От ужаса сон слетел с Дика. То, с каким удовольствием кошка пытала жертву, откладывая свой ужин ради желания продлить ее муки, вызывало у него физическое отвращение, и сходство кошачьих глаз с глазами той, что на портрете, внезапно представилось ему дьявольским. На мгновение он остолбенел, а потом, не в силах сдержать отвращение, швырнул в кошку стаканом, но промахнулся. Животное замерло, глядя на Дика с чудовищной злобой, а затем одним прыжком выскочило в открытое окно. С грохотом, испугавшим его самого, он захлопнул створку и принялся шарить по дивану и под ним в поисках птенца, которого кошка, казалось, обронила. Раз или два ему слышалось слабое трепетание крыльев, однако то, видимо, был обман слуха. Птица так и не нашлась.
Все это взбудоражило Дика, и перед сном он для успокоения выпил еще одну порцию виски. Гроза прошла, в траве громко шелестел дождь, и вскоре с ним смешалось кошачье мяуканье – не требовательные вопли, а жалобный плач зверя, который просится домой. Наконец Дик не удержался и выглянул наружу сквозь опущенные жалюзи. На подоконнике сидела большая серая кошка. Несмотря на проливной дождь, она будто ничуть не промокла – шерсть ее стояла дыбом. Увидев Дика, кошка злобно заскребла по стеклу и исчезла.
Леди Мэдингли… Боже, как он ее любил!.. И, несмотря на дьявольскую жестокость, как сейчас хотел ее!.. Неужели прежняя боль возвращается, неужели он опять провалится в этот кошмар?.. Во всем виновата кошка – ее взгляд разбередил рану. Однако желание Дика притуплял туман в голове, столь же невероятный, как и пробуждение прежних чувств. Многие месяцы он пил куда больше, чем сегодня, и, несмотря на это, сохранял к вечеру самообладание, ясность ума и остроту восприятия, наслаждаясь обретенной свободой и чистой радостью творения, а теперь едва шел, спотыкаясь и хватаясь за стены.
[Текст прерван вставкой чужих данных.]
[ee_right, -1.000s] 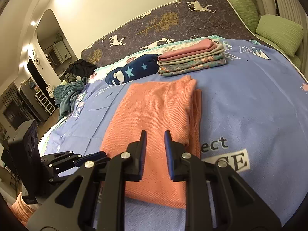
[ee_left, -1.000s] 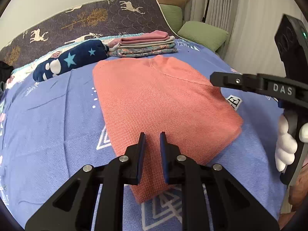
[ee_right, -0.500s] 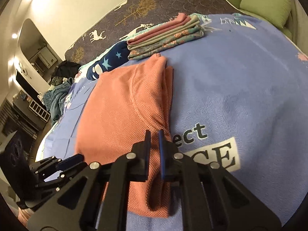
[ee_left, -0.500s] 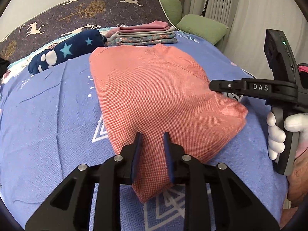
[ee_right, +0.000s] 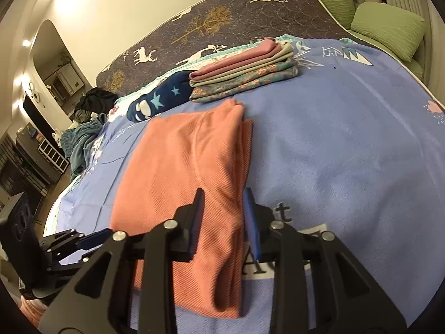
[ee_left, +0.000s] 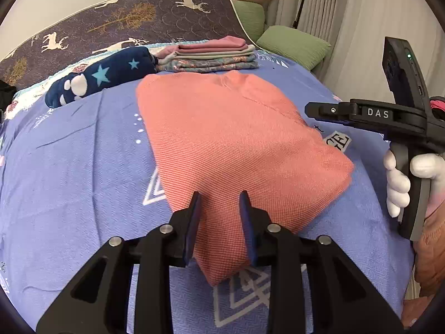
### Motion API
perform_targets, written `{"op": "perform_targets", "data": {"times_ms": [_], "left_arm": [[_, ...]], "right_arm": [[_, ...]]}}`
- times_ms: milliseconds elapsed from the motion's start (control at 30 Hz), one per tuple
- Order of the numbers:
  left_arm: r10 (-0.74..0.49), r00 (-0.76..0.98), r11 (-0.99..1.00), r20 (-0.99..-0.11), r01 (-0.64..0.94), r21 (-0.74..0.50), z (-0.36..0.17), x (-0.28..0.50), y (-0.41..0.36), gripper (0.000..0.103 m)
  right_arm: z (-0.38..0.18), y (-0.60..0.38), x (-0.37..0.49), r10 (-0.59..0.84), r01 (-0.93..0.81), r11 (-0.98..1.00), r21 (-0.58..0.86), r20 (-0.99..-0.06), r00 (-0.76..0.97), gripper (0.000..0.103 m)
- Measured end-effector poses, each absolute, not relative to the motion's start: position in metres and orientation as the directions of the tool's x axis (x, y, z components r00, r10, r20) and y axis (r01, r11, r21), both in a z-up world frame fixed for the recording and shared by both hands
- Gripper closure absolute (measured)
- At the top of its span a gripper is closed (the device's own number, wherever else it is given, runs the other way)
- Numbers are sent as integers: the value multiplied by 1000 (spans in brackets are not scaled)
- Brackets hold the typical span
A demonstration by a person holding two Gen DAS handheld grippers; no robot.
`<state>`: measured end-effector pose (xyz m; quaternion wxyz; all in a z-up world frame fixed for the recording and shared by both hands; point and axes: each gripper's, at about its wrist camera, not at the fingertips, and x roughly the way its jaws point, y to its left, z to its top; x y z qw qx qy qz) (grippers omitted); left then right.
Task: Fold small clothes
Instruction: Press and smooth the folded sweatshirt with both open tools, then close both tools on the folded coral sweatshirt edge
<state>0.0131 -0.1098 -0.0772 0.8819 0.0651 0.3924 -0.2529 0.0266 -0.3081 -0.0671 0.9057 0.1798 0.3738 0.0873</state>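
A salmon-orange knit garment (ee_left: 228, 139) lies folded lengthwise on the blue bedspread (ee_left: 69, 167); it also shows in the right wrist view (ee_right: 180, 172). My left gripper (ee_left: 219, 203) is open, its jaws straddling the garment's near left corner. My right gripper (ee_right: 224, 203) is open over the garment's near right edge. The right gripper also shows in the left wrist view (ee_left: 319, 110), held in a white-gloved hand. The left gripper shows in the right wrist view (ee_right: 91, 236).
A stack of folded clothes (ee_left: 211, 55) and a navy star-patterned bundle (ee_left: 103, 78) lie at the bed's far end by the deer-print headboard (ee_left: 125, 19). Green pillows (ee_left: 292, 44) sit far right. Crumpled dark clothes (ee_right: 83, 136) lie at the left.
Both grippers have opened wider. The right gripper, nearly shut low at the garment's right edge half a second ago, has lifted and spread. The garment lies flat.
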Motion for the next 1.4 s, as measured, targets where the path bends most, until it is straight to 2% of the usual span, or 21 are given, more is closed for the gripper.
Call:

Утром его разбудил бесцветный рассвет, и он тут же встал, еще сонный, повинуясь некоему молчаливому зову. Гроза совсем прошла, и в бледных небесах сиял бриллиант утренней звезды. Комната казалась Дику до странности незнакомой. Непривычными были и ощущения, словно окружающий мир подернулся пеленой. Единственное желание владело им – закончить портрет, а прочим пусть распорядится судьба или иной закон, который определяет, какой дрозд станет жертвой кошки, и выбирает одного козла отпущения из тысячи.
Два часа спустя слуга пришел будить Дика, обнаружил, что того нет в комнате, и решил накрыть завтрак под навесом, так как утро выдалось ясным. Портрет стоял на мольберте напротив зарослей ломоноса, покрытый странными царапинами, словно от когтей разъяренного зверя – или ногтей обезумевшего человека.
Дик Элингем неподвижно лежал перед изуродованной картиной, и горло его было растерзано тем же существом, а руки покрывала краска, и краска была под ногтями.
29
Страсбургского гуся откармливают для приготовления фуа-гра.
30
Ломонос – травянистое или кустарниковое вьющееся растение семейства лютиковых.